Читать книгу Modern Computational Finance - Antoine Savine - Страница 11
1.3 SIMULATION MODELS
ОглавлениеIn a strict valuation context, the computation of the value and risk sensitivities of a script requires a model. Models are the primary focus of mathematical finance and are discussed in a vast number of textbooks, publications, and lectures. The clearest and most comprehensive description of the design and implementation of derivative models can be found in the three volumes of [20].
This publication is not about models. We develop a model agnostic scripting library that is written independently of models and designed to communicate with all models that satisfy an API discussed in section 3.7 (where we show that the API can also be added to some existing models with an adapter class). For our purpose, a model is anything that generates scenarios, also called paths in the context of Monte‐Carlo simulations, that is, the value of the relevant simulated variables (essentially, underlying asset prices) on the relevant event dates (when something meaningful is meant to happen for the transaction, like a fixing, a payment, an exercise, or the update of a path dependency). Our library consumes scenarios to evaluate payoffs, without concern of how those scenarios were produced.
Scripting libraries are also typically written to be usable with a number of numerical implementations, either by forward induction like Monte‐Carlo simulations or backward induction like finite difference grids. In order to avoid unnecessary confusion, our book focuses on forward induction with Monte‐Carlo simulations, by far the most frequently used valuation context today. To further simplify our approach, we only consider path‐wise simulations. This means that simulations are provided one path (for all event dates) at a time. The model is, to us, an abstract object that generates multiple scenarios (possible evolutions of the world) and communicates them sequentially for evaluation.
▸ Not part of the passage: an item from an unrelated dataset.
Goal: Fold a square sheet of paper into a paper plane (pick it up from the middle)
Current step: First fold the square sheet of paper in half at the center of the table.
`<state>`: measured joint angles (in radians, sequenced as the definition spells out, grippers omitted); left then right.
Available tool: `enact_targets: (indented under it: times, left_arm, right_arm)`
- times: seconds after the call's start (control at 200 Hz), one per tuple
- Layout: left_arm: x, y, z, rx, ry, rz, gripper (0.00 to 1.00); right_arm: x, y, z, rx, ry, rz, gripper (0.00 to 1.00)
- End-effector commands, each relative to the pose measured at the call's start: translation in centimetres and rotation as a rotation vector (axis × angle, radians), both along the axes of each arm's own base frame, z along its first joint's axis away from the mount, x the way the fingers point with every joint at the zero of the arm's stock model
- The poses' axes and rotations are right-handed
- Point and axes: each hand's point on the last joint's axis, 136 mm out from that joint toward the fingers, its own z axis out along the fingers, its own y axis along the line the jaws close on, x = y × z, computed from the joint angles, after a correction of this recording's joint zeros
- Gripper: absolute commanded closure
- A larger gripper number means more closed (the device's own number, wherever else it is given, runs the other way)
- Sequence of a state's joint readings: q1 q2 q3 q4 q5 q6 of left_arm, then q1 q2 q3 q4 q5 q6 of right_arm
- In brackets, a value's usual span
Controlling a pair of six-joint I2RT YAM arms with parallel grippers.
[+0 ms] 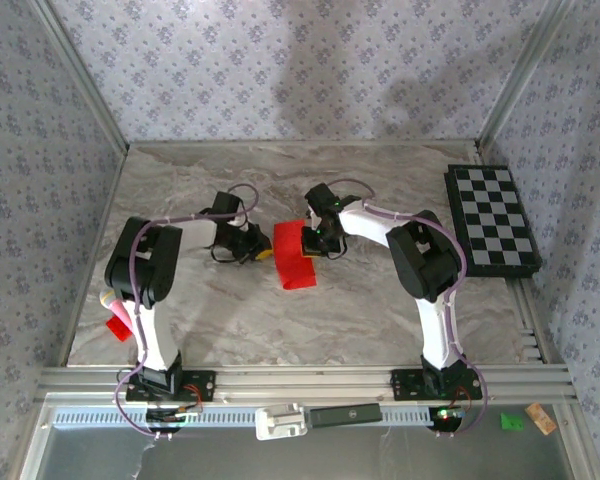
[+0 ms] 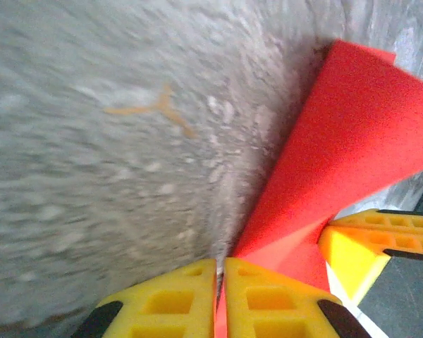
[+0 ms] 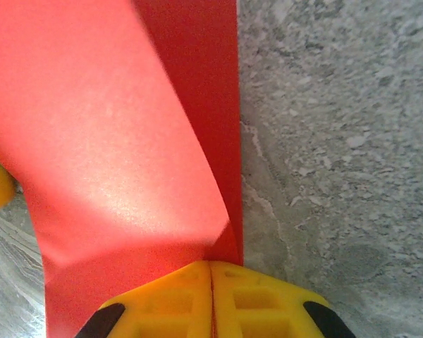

An alternative that we don't consider is step‐wise simulation, where all paths are computed simultaneously, date by date. The model first generates all the possible states of the world for the first event date, then moves on to the second event date, and so on until it reaches the final maturity. Step‐wise simulation is natural with particular random generators, control variates (when paths are modified after simulation so that the expectation of some function matches some target), and, more generally, calibration inside simulations as in the particle method of [16].
The concepts and code in this book apply to path‐wise Monte‐Carlo simulations, but they can be extended to support step‐wise Monte‐Carlo and backward induction algorithms.6 This is however not discussed further. Note that path‐wise Monte‐Carlo includes deterministic models for linear products (these models generate a single path where all forwards are realized) and numerical integration for European options (where each path is a point in the integration scheme against the risk neutral probability distribution of the relevant market variable).
Monte‐Carlo simulations are explained in detail in [19] [15], and the dedicated chapters of [20], as well as our publication [27], which provides a framework and code in C++, and focuses on a parallel implementation.
We refer to the figure on page 15 for an illustration of the valuation process. The model produces a number of scenarios; every scenario is consumed by the evaluator to compute the payoff over that scenario. This is repeated over a number of paths, followed by an aggregation of the results. The evaluator is the object that computes payoffs (sums of cash flows normalized by the numeraire, which is also part of the scenarios, as described in chapter 5) as a function of the simulated scenarios. The evaluator conducts its work by traversal of the expression tree that represents the script, while maintaining an internal stack for the storage of intermediate results. We describe the evaluator in detail in section 3.6.
The evaluation of the script over a path is typically executed a large number of times; therefore, the overall performance is largely dependent on its optimization. This is achieved by many forms of pre‐processing.